The Euro Space Center

To return to my question yesterday as to what to do with several teenagers in the Belgian Ardennes region if its pouring with rain, a strong second answer must be to go to the Euro Space Center, near Libin, which is what we did this morning. The Center is a touching combination of proud, far-reaching ambition and achievement (Belgium has played an important role in space exploration and has certainly punched above its weight) and under-reaching commercial endeavour. There are some amusing interactive activities. The possibility of ‘walking on the moon’ kept our young men amused for about ten minutes, max., but they clearly genuinely enjoyed themselves.
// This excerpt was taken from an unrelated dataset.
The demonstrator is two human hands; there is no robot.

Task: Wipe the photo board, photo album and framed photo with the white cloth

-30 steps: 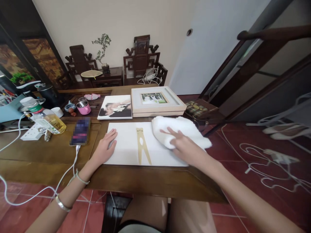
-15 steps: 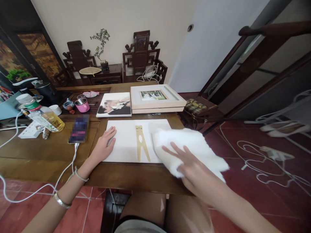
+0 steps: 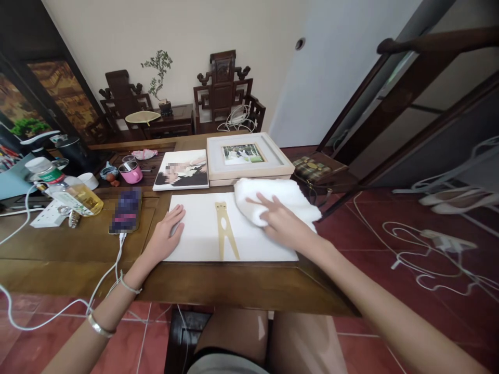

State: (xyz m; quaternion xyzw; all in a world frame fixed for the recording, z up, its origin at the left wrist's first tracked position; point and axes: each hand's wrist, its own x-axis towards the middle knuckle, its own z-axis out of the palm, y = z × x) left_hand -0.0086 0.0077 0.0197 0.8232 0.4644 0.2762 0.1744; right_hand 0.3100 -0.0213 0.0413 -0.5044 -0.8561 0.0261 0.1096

The various films were, from my point of view, a touching mix of Belgian and European pride. As to the European aspects, the Center is a good example of Europe’s de facto ‘multi-speed’ or ‘variable geometry’ nature: the European Space Agency has twenty (eighteen in the Center’s out-of-date presentation) member states, and two of those – Norway and Switzerland – are not EU member states…

The Grottes de Han

The Belgian Ardennes region is a beautiful part of the world, but the question nevertheless arises; what do you with several teenagers if it is pouring down with rain – and I mean sheeting down? One answer is the Grottes de Han, and so that was what we visited today. Nobody was disappointed. I must have been down this massive complex of caves at least five times but each time I return I am fascinated again by the experience. The limestone into which the Lesse river has carved its way is some 360 million years old. The caves themselves are thousands of years old, whilst human beings have probably lived in the entrances to the cave system for a mere two thousand years. For a thousand or so years human beings have been throwing jewelry and lucky charms into the river where it emerges from the rocks after its subterranean journey. (I would have illustrated this post with a picture of a wonderful gold Roman necklace found in the mud at the bottom of the river but my photograph was hopelessly over-exposed.) If you have never been down the Grottes de Han be sure to go. The rock formations and stalagmites and stalactites have there own particular beauty (you can see where the makers of science fiction films such as Alien get their inspiration for wierdly semi-organic backdrops) and the mysterious disappearance of the river into a rock face is fascinating but, above all, the vast sense of time and lengthy geological processes is humbling.